The Census
March 19, 2010 01:00 AM | 455 views | 0 0 comments | 8 8 recommendations | email to a friend | print
The Founding Fathers thought the census important enough to mention high up in the Constitution, the fifth paragraph. They commanded an "actual Enumeration," a term that literalists insist means a physical headcount and rules such shortcuts as statistical sampling.

Although the 2010 Census actually started in January with workers going door-to-door in rural Alaska, the real work begins this week with 120 million forms being mailed out.

Filling out and returning the form is no great chore. It has been pared down to only 10 questions - name, address, phone number, age, gender, race and ethnicity, living arrangements and homeownership of the people living at that address.

At times various nefarious theories are floated about why the government wants this information, but it's actually simple and important - money and political power. The government uses per capita figures to apportion the more than $400 billion a year it spends on hospitals, schools, emergency services, roads and other public works.

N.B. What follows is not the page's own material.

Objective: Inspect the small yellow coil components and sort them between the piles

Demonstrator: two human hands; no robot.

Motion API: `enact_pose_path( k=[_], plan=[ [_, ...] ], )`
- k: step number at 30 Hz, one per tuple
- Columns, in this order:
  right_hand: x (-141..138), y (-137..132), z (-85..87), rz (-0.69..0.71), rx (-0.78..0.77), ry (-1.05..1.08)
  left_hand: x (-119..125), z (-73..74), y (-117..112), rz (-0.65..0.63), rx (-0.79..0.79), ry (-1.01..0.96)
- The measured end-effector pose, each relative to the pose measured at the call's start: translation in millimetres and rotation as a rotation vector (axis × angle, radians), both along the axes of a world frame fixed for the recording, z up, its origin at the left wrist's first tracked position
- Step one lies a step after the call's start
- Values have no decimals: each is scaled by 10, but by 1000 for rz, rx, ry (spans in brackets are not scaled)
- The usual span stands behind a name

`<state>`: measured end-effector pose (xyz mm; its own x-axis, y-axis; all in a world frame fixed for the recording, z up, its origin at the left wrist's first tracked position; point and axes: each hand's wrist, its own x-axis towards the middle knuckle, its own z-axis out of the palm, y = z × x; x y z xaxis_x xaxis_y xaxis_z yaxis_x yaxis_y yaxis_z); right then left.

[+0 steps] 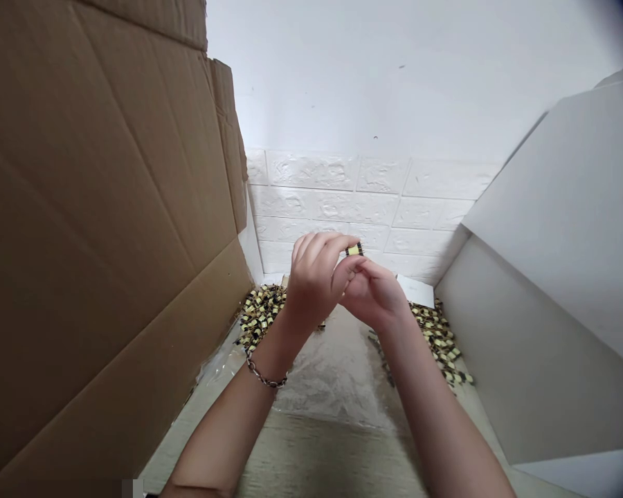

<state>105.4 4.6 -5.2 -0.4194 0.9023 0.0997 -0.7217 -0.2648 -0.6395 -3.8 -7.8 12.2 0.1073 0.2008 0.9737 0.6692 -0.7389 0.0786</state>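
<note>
My left hand (316, 273), with a chain bracelet on the wrist, pinches a small electronic transformer (354, 250) between thumb and index finger. The part has a yellow middle and black ends that look like they carry pins. Close against it, my right hand (376, 294) is curled inward, its palm partly showing. The right fingertips are mostly hidden behind the left hand, so whatever they hold cannot be seen. Both hands are raised above a clear plastic sheet or bag (332, 384) on the table.
Similar yellow-and-black parts lie in a left heap (262, 315) and a right heap (439, 339). A brown cardboard wall (109, 207) rises on the left, a white panel (540, 346) on the right. A white brick-patterned wall (332, 204) closes the back. A white card (416, 290) lies by the right heap.
</note>
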Motion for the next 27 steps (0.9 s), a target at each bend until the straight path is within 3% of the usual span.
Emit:
enact_pose_path(
  k=[4, 7, 9, 11, 13, 16, 19, 27],
  plan=[
    [10, 55, -13, -181, -11, -104, -39, 42, -28, -23, 19, -31],
    [42, 40, 28, -491, 124, -226, -54, 54, -10, -12, 37, -50],
    [76, -10, 73, -758, 334, -386, -52, 53, 6, -19, 27, -78],
    [119, -86, 125, -999, 654, -615, -43, 47, 16, -49, -8, -129],
    [167, -165, 175, -1140, 923, -860, -27, 36, 20, -121, -72, -208],
    [225, -247, 226, -1129, 1075, -1039, 1, 16, 15, -291, -210, -330],
    [253, -263, 242, -1046, 1090, -1073, 22, 1, 6, -409, -329, -392],
    [287, -176, 225, -871, 1055, -974, 41, -2, -8, -490, -425, -388]
  ],
)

The Census also determines how many seats in the U.S. House each state will have and the size of the districts they will represent. Fast-growing states like Georgia, Arizona, Florida, Nevada and North Carolina stand to gain a seat. Texas may gain as many as four.

These states are the most prone to undercounts because of their high incidence of illegal immigrants and young adults who, along with low-income individuals, are the least likely to fill out the forms.

The states with the highest participation rates - Iowa, Nebraska and Wisconsin - at around 80 percent, tend to be older, whiter and less mobile.

In 2000, the Census had a national participation rate of 72 percent. The bureau estimates that if everyone mailed back their forms it could save $1.5 billion in call back visits in May and June. To get people to cooperate, the Census has mounted road shows, promotional campaigns, sponsored a car in NASCAR races and spent $2.5 million on Super Bowl ads.

This Census should give us the hard data that has been lacking in the immigration debate. For the first time, the bureau is sending out 13 million bilingual English-Spanish forms and has forms available in Chinese, Korean, Russian and Vietnamese, as well as instructions in 59 languages at the Census Web site, www.2010census.gov.

The Census is periodically the subject of political controversy and this year is no exception.

But it's too late to change the questions being asked this year; and answering them is a civic obligation. Besides, you don't want to let down the Founding Fathers, do you?